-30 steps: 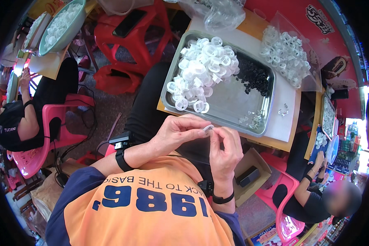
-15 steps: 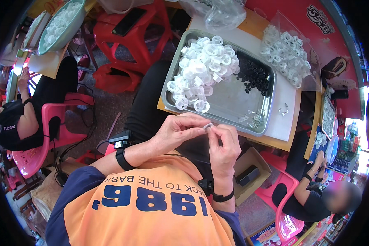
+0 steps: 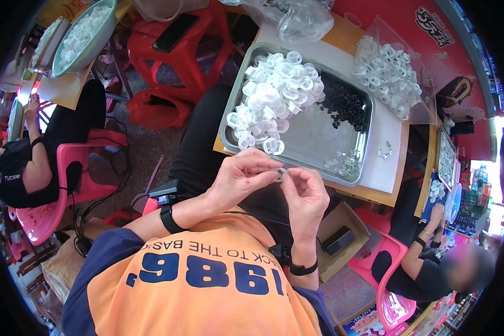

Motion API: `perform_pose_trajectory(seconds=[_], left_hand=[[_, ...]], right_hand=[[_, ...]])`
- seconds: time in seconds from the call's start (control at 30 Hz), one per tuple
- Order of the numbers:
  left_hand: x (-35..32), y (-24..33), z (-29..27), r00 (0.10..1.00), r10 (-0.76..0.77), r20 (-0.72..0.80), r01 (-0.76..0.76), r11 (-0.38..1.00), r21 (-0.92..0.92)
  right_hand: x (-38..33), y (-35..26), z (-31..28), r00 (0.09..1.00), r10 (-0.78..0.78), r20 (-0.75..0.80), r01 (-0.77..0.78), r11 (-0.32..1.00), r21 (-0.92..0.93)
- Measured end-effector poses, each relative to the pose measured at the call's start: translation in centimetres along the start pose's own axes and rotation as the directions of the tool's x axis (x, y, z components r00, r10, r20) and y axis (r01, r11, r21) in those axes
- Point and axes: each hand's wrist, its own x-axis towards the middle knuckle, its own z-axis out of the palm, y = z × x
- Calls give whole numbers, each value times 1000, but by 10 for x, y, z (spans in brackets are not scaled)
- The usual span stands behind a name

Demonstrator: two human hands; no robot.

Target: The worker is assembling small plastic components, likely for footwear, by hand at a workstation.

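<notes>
One small pale part (image 3: 280,176) just short of the near rim of a metal tray (image 3: 313,137) — left hand (image 3: 238,176) in a closed thumb-and-finger pinch on it, right hand (image 3: 307,193) likewise closed at its edge. Step in hand, by appearance: fine two-handed handling of a single piece; for the next move, presumably steady fingertip control. In the tray: white plastic rings (image 3: 271,95), black pieces (image 3: 346,107), clear pieces (image 3: 348,163).

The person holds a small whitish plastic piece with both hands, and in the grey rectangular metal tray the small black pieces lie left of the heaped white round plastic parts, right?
Not quite: the head view shows the small black pieces right of the heaped white round parts in the grey metal tray. The left hand and right hand do hold the small whitish piece.
</notes>
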Motion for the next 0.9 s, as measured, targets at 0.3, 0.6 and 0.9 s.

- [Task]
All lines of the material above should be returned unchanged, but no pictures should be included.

- [Response area]
-30 steps: 
-15 steps: 
+0 steps: 

Motion API: `perform_pose_trajectory(seconds=[_], left_hand=[[_, ...]], right_hand=[[_, ...]])`
- seconds: time in seconds from the call's start (control at 30 Hz), one per tuple
- Order of the numbers:
  left_hand: x (-35..32), y (-24..33), z (-29..27), r00 (0.10..1.00), r10 (-0.76..0.77), r20 (-0.72..0.80), r01 (-0.76..0.76), r11 (-0.38..1.00), r21 (-0.92..0.92)
  right_hand: x (-38..33), y (-35..26), z (-31..28), r00 (0.09..1.00), r10 (-0.78..0.78), r20 (-0.75..0.80), r01 (-0.77..0.78), r11 (-0.32..1.00), r21 (-0.92..0.93)
- Measured end-effector poses, each relative to the pose measured at the call's start: translation in centimetres along the start pose's own axes and rotation as the directions of the tool's x axis (x, y, z components r00, r10, r20) and y axis (r01, r11, r21) in those axes
- Point and axes: each hand's wrist, its own x-axis towards the middle knuckle, its own z-axis out of the palm, y = z × x
- Calls give whole numbers, each value times 1000, but by 10 for x, y, z (spans in brackets are not scaled)
- The usual span stands behind a name

Demonstrator: two human hands; no robot.

Target: The worker is assembling small plastic components, likely for footwear, by hand at a workstation.

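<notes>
One small pale part (image 3: 280,176) just short of the near rim of a metal tray (image 3: 313,137) — left hand (image 3: 238,176) in a closed thumb-and-finger pinch on it, right hand (image 3: 307,193) likewise closed at its edge. Step in hand, by appearance: fine two-handed handling of a single piece; for the next move, presumably steady fingertip control. In the tray: white plastic rings (image 3: 271,95), black pieces (image 3: 346,107), clear pieces (image 3: 348,163).

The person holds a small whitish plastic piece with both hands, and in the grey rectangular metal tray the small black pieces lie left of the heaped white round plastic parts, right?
Not quite: the head view shows the small black pieces right of the heaped white round parts in the grey metal tray. The left hand and right hand do hold the small whitish piece.
</notes>
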Motion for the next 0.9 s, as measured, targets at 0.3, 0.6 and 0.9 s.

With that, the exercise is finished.